Thursday, 24 June 2010

Light and wound healing

I recently came across a very interesting journal called “Recent Patents on Biomedical Engineering to keep me up to date with recent development in this field and read a very interesting article on a new device which I would like to share with the readers of this blog.

This has nothing to do with training and athletic performance, however, considering that in contact sports unfortunately athletes do get injured and may suffer from wounds, I thought this could be something of interest for may of the readers.

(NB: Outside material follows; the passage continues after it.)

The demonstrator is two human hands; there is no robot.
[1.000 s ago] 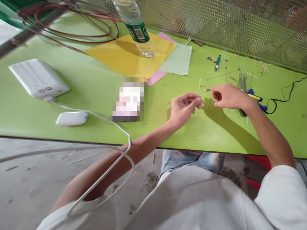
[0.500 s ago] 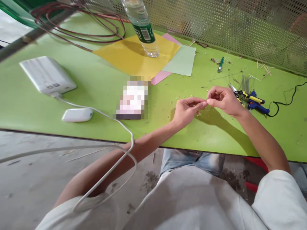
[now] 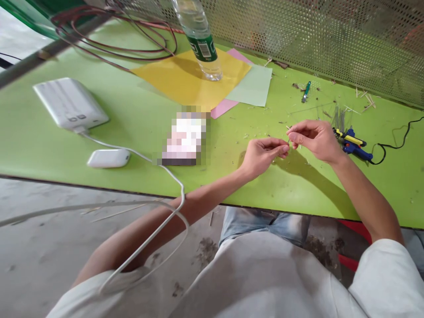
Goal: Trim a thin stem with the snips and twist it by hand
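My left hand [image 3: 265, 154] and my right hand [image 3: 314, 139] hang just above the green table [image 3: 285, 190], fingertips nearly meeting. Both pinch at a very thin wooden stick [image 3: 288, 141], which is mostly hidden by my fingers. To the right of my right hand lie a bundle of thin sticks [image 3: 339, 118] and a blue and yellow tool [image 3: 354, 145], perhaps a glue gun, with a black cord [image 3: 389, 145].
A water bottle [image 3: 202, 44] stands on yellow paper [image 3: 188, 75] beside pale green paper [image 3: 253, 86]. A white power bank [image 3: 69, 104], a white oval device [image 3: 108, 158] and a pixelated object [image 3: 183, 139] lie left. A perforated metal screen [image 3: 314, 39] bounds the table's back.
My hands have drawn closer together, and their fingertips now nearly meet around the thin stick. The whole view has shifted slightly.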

The device in question is used to perform a form of therapy called Phototherapy. Phototherapy, the use of light for healing, has in recent years been a field of advanced multidisciplinary research. This modality has been shown to be beneficial in a wide and diverse array of maladies including the healing of chronic and acute wounds, as demonstrated in the use of laser light and LED (Light Emitting Diode) technology. Many in-vitro studies and animal models have shown the promising effects of phototherapy on wound healing. Human studies with laser light have demonstrated greater amounts of epithelialization for wound closure and stimulation of skin graft healing (Conlan MJ, Rapley JW, Cobb CM. Biostimulation of wound healing by low-energy laser irradiation. J Clin Periodont 1996; 23: 492-496; Whelan HT, Smits RL Jr, Buchman EV, et al. Effect of NASA light-emitting diode irradiation on wound healing. Clin Laser Med Surg 2001; 9: 105-14).

Visible and near IR light can be absorbed by cellular photosensitizers such as cytochromes and flavins/riboflavins . Absorption of light by these photosensitizers causes their excitation and relaxation by transferring electrons to O2, thereby generating reactive oxygen species (ROS). ROS are probably best known in biology for their ability to cause oxidative stress. They can damage DNA, cell membranes and cellular proteins and may lead to cell death. However, low ROS fluxes play an important role in the activation and control of many cellular processes, such as the release of transcription factors, gene expression, muscle contraction and cell growth (Rhee SG. Redox signaling: hydrogen peroxide as intracellular messenger. Exp Mol Med 1999; 31: 53-59). Therefore, it makes sense that an appropriate does of phototherapy could be beneficial for wound healing (and I would like also to add…if specific light wavelengths can be reach deep enough muscle healing?).

Various devices have been implemented in phototherapy, especially in wound healing. The most prevalent to date are low level lasers (~10mW/cm^2) and LEDs which typically produce low energy intensities (10-50 mW/cm^2) at a band width of around 10 nm. Broadband light emitting systems with visible-range and near IR only were neglected until recently due to the potential of broadband stimulators (400-800nm) to determine photobiostimulation.

In the paper presented by Lubart et al. (2008)  a new device consisting of a halogen lamp with appropriate filters for the UV and IR wavelengths, and emitting light only in the visible and near IR region, 400-800 nm was tested on diabetic patients and patients with chronic ulcers.The authors state that the ability to irradiate large areas is very important for wound-healing and for killing bacteria, in contradistinction to the narrow laser or LED beam. Another advantage is its low cost, which will enable patients to purchase it for home use.

The results are quite impressive (images from Recent Patents on Biomedical Engineering 2008, 1, 13-17):



Also, this light setup was capable of sensibly capable of eradicating bacteria on the wound.